EXERCISE DETAILS
Within the data below, tally the lines that contain "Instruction" and state only the total.

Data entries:
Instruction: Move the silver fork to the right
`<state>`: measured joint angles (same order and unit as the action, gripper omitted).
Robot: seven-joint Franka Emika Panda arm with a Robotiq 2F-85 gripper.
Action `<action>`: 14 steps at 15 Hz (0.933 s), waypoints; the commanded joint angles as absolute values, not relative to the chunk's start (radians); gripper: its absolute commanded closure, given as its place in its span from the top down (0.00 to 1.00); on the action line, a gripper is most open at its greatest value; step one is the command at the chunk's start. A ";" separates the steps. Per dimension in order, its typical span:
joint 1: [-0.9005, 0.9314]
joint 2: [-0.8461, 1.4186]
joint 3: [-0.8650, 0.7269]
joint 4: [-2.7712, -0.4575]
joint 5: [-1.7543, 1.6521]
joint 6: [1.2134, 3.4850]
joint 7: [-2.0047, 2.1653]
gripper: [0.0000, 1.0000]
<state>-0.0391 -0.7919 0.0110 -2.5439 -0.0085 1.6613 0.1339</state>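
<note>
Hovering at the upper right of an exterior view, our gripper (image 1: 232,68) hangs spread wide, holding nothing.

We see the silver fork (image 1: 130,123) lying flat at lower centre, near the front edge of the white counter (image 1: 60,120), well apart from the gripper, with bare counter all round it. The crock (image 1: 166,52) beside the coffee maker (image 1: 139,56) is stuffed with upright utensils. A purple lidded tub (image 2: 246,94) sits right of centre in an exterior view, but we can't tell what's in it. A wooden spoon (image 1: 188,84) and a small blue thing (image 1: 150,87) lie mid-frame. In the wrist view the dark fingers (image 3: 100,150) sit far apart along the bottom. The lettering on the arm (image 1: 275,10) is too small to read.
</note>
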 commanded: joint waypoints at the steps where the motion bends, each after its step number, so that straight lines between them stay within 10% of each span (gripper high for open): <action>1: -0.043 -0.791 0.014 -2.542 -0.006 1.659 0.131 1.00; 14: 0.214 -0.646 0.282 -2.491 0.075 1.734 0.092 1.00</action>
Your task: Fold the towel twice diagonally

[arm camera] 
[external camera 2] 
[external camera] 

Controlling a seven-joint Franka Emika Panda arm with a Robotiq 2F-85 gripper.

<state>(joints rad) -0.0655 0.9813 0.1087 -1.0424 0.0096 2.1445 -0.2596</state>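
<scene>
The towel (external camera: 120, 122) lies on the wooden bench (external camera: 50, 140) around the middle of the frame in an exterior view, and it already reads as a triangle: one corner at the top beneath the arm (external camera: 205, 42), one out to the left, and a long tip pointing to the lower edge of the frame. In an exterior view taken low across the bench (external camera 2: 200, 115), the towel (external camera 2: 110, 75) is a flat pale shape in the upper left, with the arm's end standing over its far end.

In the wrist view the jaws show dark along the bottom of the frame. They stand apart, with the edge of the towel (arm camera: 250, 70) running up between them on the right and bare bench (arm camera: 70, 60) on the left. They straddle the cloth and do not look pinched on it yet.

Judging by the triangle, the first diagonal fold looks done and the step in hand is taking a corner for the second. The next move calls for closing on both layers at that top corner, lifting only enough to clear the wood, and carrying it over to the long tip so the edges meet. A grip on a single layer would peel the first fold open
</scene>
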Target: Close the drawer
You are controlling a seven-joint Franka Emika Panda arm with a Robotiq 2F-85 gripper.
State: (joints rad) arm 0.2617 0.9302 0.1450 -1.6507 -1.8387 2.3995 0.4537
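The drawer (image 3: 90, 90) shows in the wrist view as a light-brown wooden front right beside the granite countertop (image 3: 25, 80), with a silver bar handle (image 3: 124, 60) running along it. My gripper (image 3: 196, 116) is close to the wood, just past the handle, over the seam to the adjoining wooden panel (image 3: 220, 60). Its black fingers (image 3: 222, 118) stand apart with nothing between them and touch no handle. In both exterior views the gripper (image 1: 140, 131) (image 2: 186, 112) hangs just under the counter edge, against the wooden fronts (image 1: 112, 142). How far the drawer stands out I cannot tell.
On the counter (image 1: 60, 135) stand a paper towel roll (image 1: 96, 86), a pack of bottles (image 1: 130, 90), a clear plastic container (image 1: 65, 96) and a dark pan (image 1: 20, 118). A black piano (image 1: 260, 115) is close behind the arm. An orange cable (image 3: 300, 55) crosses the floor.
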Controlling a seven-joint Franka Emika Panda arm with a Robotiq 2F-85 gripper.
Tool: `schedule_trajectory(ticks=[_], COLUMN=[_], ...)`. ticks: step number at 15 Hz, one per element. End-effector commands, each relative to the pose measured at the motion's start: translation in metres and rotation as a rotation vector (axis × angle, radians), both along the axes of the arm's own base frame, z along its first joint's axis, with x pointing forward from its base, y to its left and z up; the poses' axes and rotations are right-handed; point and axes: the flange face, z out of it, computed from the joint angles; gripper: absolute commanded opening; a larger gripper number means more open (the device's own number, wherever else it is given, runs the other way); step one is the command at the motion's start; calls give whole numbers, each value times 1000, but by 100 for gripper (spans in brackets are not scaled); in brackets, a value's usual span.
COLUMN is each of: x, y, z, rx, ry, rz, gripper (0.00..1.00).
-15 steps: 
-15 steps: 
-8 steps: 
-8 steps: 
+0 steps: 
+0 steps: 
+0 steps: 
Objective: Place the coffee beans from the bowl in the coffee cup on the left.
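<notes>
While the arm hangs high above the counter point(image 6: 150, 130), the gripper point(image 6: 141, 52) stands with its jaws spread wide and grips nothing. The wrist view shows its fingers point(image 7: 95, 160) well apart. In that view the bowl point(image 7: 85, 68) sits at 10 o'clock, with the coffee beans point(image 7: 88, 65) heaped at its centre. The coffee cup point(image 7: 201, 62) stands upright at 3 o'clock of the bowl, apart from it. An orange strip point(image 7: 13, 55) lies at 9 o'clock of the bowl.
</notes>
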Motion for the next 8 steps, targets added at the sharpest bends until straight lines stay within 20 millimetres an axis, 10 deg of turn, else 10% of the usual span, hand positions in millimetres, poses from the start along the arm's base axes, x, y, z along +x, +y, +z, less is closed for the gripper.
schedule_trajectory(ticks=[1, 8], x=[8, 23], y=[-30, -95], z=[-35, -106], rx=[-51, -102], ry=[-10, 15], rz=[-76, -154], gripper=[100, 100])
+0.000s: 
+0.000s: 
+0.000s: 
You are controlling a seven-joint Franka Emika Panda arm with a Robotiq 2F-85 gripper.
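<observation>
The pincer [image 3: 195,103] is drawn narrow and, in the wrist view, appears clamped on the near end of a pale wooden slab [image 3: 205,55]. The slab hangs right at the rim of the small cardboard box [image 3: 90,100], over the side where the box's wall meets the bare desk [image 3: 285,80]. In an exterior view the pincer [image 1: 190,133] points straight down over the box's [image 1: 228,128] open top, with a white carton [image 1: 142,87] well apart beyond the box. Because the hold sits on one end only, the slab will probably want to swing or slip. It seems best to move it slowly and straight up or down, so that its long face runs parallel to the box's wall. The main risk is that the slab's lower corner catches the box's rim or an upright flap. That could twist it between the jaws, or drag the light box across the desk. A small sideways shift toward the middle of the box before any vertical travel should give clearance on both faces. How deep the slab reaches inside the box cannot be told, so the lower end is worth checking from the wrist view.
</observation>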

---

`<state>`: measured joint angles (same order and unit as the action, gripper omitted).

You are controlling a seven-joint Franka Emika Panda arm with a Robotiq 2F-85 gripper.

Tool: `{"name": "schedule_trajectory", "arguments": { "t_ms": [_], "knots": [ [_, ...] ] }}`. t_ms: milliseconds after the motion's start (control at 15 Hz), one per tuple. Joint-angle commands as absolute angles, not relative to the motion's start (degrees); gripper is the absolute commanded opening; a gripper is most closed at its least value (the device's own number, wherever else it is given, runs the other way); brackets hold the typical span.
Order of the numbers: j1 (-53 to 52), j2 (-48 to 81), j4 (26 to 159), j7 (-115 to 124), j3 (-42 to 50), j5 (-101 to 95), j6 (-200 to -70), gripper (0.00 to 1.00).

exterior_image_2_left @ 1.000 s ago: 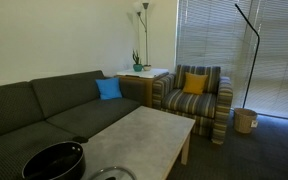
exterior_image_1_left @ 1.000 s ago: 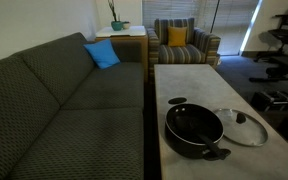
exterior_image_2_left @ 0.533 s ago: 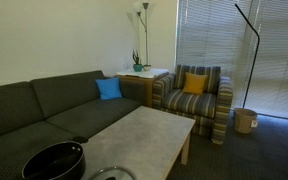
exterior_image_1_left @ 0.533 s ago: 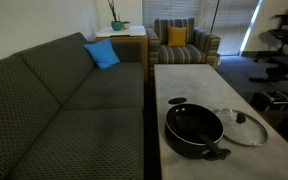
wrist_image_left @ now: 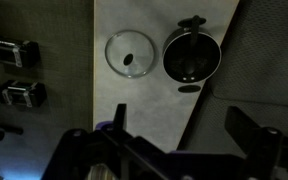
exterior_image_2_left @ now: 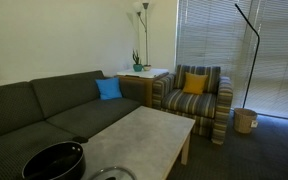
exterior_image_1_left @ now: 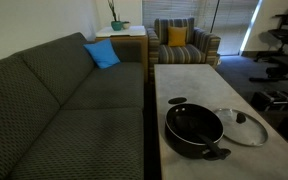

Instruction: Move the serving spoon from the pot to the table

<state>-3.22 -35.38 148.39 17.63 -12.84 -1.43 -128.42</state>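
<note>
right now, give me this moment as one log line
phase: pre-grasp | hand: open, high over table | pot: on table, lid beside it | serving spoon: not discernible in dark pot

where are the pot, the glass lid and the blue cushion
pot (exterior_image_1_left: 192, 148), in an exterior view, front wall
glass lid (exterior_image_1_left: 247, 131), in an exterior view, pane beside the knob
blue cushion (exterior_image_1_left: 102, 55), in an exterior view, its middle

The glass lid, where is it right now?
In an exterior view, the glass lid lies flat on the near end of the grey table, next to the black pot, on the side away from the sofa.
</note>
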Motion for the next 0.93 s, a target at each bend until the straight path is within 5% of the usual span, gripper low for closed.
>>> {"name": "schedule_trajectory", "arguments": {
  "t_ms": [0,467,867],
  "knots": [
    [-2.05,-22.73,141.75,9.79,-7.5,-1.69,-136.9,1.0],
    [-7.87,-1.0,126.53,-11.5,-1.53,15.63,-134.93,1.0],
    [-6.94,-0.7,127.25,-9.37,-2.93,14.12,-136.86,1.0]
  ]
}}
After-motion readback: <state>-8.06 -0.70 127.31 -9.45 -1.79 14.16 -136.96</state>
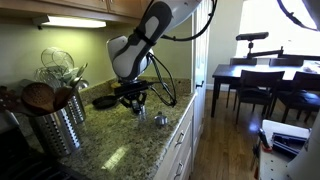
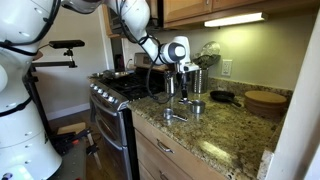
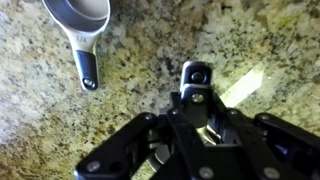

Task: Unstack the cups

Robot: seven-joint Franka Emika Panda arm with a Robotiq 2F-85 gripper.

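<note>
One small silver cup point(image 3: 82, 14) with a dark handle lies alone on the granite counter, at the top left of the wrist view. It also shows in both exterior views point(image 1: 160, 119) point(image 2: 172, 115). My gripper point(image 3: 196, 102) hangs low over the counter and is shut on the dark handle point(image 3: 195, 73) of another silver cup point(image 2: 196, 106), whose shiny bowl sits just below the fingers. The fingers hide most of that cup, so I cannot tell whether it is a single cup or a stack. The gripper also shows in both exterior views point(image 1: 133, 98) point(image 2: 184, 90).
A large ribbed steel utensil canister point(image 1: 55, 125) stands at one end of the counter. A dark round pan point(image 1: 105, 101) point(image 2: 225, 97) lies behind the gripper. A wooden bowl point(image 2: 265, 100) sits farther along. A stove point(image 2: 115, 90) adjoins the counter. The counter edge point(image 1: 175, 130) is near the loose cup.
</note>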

REPLY TO THE EXERCISE
2